Ia menjadi yakin melihat reaksi Dylan dan juga Arthur yang terlihat tidak senang dengan sang Duchess, apalagi Bella yang raut wajahnya tidak bisa dibohongi sama sekali.

"Apa yang kau katakan?"

Celia tidak mengerti, apa yang ia lakukan sangat sempurna, bagaimana bisa ada seseorang yang baru saja tiba di kota Dorthive mengetahui apa yang ia rencanakan?

"Aku bisa melihat matamu pada Leo seperti apa, mata yang terbakar gairah seperti itu tidak bisa berbohong!" Renee mengayunkan telapak tangannya, menampar Celia dengan bunyi yang keras.

Ia jijik melihat mata Celia pada Leo, ia jijik melihat mata yang seakan-akan bisa memerangkap orang lain dalam genggamannya.

Orang yang baik-baik saja dan bertingkah paling baik di kota Dorthive adalah orang yang plaing mencurigakan di mata Renee, wanita yang ada di depannya ini, benar-benar manipulatif.

Kalau saja ia bukan seorang aktris yang pandai menilai karakter orang, ia akan tertipu.

"Jadi kau memastikan dalam waktu yang lama rupanya bahwa itu adalah aku?" Celia terkekeh, darah yang merembes keluar dari bahunya dan membasahi tanah di sekitarnya. "Lantas kenapa kau tidak memberitahu Leo?"

"Aku bilang, aku curiga." Renee mengibaskan tangannya yang terasa panas setleah menampar Celia. "Tapi aku terkejut teryata kecurigaanku berbuah besar seperti ini."
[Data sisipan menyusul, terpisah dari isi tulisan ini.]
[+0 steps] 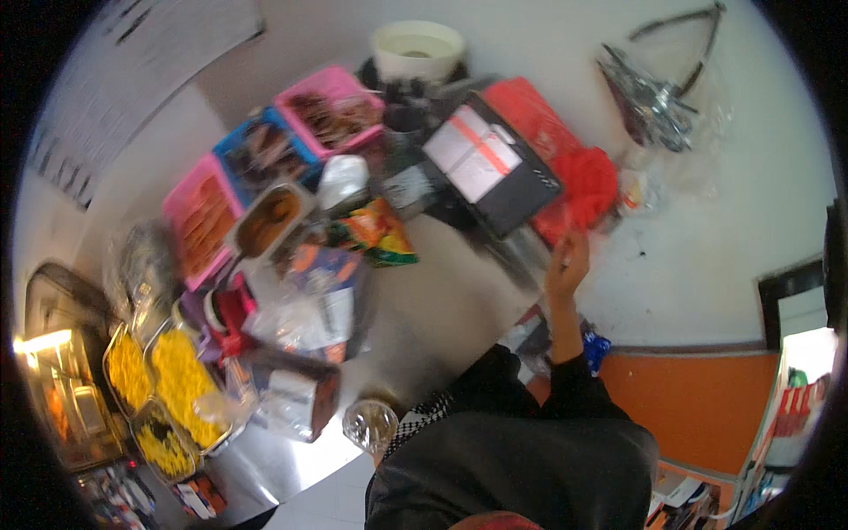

Tuan yang sering disebut-sebut Ivana dan Arthur ternyata adalah Celia, tidak heran.

Renee rasanya bisa menarik sebuah benang merah dari semua misteri yang ada di kota Dorthive.

"Kita adalah musuh bebuyutan," kata Celia, meski dalam keadaan yang tidak memungkinkan, ia tidak mau meyerah begitu saja, di luar cahaya jingga yang mengurung mereka, satu-satunya ular yang tersisa menghantamkan ekor dan tubuhnya, berusaha menggapai tuannya.

"Kau pasti tidak tahu apa-apa tentang masa lalu, tapi aku akan memberitahumu sedikit." Celia terkekeh, wajahnya pucat pasi dan rasa sesak di dadanya semakin menjadi-jadi. "Kau dan aku, sejak awal kita ada di sisi yang berlawanan."

"Aku tidak peduli." Renee sudah bosan mendengarkan omong kosong, mulai dari Ivana, Arthur hingga Celia mereka sepertinya memiliki kesamaan untuk mengoceh di saat-saat terdesak. "Leluhurku dan leluhurmu saling kenal atau berteman di masa lalu pun, aku tidak peduli."

Renee mencabut pedang dari bahu Celia secara paksa hingga terdengar robekan yang amat keras, Celia menggertakkan gigi, menahan jeritan yang keluar dari mulutnya.

Mata Renee berkilat-kilat, raut wajahnya tidak berubah sama sekali, jika Celia lihat sekilas ia sangat mirip dengan Leo.

Raut wajah Leo yang selalu menolaknya.

"Yang aku pedulikan adalah apa yang aku lihat sekarang," kata Renee sambil memutar pedang dan meletakkan di leher Celia. "Dan apa yang akan terjadi di masa depan."

Renee sudah banyak bertemu dengan orang yang punya masa lalu yang buruk di kota Dorthive, dari Leo, Dylan, Arthur, mereka semua terperangkap dalam masa-masa kelam mereka.

Ia tidak ingin menjadi orang yang seperti itu, baginya masa lalu adalah masa lalu. Masa depan adalah sesuatu yang pasti akan ia hadapi.

Renee menggeser pedangnya mendekati leher Celia, ia menatap wanita itu dengan tajam.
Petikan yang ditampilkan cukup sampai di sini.